Nothing outside the range is wanted. Repeat exactly the lines below from the one with "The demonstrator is" through the one with "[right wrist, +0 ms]".

> _Task material_:

========

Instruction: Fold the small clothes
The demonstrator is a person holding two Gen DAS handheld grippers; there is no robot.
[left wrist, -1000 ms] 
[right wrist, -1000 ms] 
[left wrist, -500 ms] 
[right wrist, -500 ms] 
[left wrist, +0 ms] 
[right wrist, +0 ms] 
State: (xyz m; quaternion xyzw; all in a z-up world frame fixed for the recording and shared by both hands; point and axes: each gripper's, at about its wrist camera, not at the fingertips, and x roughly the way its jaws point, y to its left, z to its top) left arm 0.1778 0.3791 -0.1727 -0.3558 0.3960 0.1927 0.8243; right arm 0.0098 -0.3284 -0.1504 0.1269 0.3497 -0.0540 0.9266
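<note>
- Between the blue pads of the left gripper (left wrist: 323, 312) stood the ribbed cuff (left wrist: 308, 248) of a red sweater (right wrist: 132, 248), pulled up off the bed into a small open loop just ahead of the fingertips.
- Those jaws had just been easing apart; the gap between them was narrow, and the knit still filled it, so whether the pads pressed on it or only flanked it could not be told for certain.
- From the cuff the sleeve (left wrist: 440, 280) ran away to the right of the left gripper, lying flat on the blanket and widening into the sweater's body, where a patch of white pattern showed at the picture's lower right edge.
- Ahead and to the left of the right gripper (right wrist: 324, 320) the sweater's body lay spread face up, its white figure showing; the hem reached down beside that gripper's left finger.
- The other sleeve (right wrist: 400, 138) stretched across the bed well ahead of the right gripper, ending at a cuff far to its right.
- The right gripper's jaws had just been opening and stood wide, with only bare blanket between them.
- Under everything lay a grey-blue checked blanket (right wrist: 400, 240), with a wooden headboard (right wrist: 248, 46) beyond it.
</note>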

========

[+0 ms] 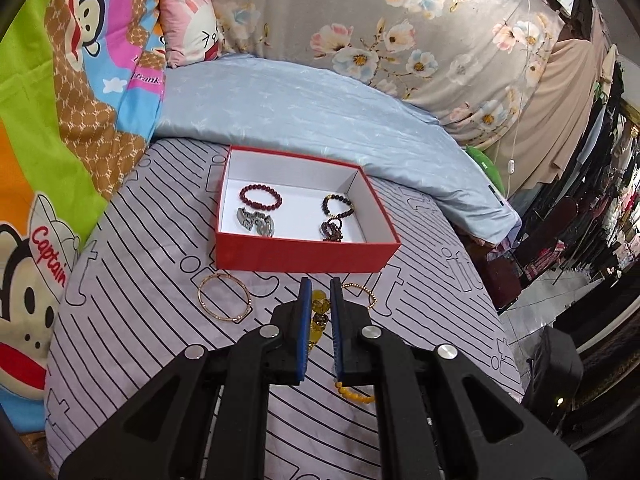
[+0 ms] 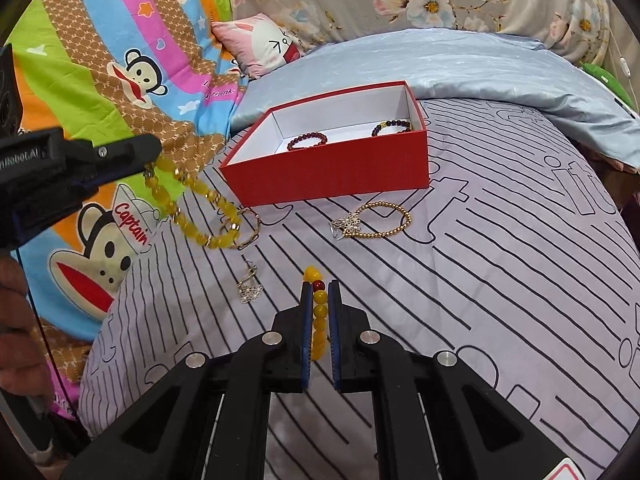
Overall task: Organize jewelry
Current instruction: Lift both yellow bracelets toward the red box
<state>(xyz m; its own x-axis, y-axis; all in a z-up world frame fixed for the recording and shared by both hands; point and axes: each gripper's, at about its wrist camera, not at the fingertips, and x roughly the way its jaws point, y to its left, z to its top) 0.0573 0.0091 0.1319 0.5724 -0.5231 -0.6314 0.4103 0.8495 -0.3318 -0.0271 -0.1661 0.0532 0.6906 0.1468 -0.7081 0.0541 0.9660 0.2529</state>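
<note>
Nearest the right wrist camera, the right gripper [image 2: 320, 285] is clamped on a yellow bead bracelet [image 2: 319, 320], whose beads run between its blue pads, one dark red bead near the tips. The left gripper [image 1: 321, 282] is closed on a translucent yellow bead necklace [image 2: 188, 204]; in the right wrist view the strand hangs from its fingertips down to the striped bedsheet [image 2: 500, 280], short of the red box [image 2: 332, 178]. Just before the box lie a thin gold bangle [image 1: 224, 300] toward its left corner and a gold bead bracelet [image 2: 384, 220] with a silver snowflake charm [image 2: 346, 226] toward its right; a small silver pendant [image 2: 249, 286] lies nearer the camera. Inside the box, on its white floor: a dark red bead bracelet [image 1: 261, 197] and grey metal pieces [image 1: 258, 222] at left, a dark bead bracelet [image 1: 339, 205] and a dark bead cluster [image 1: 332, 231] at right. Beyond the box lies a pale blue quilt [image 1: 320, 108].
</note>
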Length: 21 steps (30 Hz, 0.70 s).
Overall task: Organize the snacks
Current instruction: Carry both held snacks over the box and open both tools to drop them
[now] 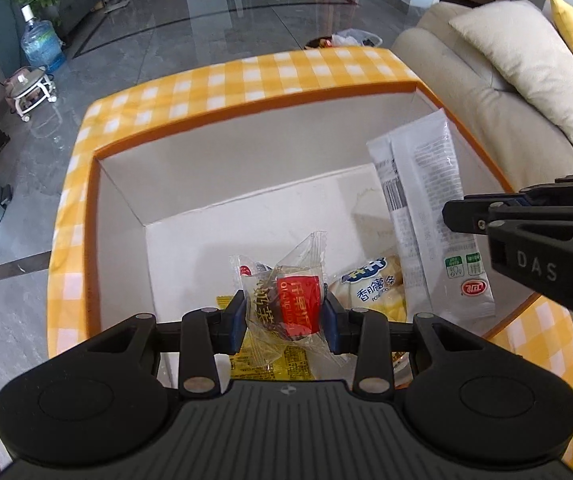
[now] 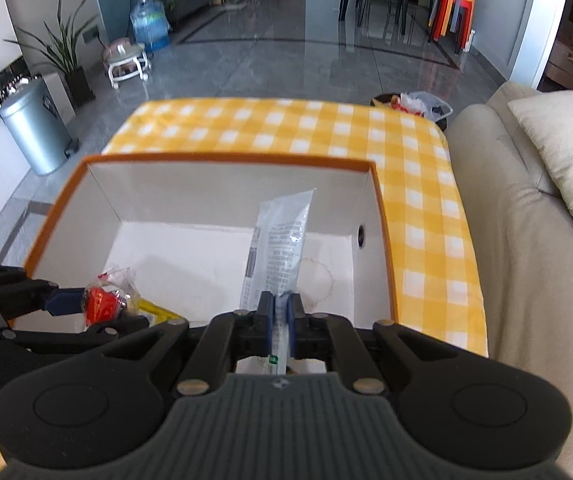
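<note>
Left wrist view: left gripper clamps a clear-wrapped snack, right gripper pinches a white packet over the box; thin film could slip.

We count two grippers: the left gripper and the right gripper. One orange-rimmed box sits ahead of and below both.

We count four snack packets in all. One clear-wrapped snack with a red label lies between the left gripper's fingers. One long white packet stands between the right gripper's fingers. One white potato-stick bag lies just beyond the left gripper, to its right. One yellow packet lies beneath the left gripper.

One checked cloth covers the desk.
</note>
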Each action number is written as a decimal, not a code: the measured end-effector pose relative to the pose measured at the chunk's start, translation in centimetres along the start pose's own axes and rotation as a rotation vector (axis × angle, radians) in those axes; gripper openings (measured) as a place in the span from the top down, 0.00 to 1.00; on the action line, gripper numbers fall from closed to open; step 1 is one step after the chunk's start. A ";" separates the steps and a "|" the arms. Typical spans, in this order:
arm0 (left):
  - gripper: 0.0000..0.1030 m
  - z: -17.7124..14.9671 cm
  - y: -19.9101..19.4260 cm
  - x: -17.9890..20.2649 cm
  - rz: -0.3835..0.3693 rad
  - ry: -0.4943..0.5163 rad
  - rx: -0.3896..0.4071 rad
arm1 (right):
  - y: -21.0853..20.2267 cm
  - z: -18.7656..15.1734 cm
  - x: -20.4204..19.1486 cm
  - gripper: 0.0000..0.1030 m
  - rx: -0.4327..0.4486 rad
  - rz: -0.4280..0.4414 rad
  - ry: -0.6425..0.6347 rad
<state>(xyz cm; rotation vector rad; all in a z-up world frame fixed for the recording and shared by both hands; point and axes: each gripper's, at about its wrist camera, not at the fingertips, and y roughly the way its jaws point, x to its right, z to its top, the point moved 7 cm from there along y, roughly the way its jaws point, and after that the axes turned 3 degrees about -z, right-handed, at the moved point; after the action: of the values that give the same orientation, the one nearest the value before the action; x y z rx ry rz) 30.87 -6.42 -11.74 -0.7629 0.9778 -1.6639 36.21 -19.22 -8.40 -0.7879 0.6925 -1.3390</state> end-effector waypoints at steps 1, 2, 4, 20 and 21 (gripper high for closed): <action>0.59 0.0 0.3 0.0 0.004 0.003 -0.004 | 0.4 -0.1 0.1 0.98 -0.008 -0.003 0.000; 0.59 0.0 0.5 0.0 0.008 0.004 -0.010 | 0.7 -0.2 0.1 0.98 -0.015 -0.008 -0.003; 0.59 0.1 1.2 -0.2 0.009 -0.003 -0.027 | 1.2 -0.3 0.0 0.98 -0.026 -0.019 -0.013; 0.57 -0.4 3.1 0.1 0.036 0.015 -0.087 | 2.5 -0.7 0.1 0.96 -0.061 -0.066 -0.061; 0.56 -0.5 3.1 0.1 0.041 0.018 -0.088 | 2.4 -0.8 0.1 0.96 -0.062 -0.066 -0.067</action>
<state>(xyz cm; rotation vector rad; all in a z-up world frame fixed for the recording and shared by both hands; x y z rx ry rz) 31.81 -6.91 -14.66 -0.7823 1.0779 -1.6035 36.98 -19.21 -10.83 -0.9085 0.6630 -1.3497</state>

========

> _Result of the exercise_:
The demonstrator is a person holding two Gen DAS handheld grippers; there is no robot.
[left wrist, -1000 ms] 
[right wrist, -1000 ms] 
[left wrist, -500 ms] 
[right wrist, -500 ms] 
[left wrist, +0 ms] 
[right wrist, +0 ms] 

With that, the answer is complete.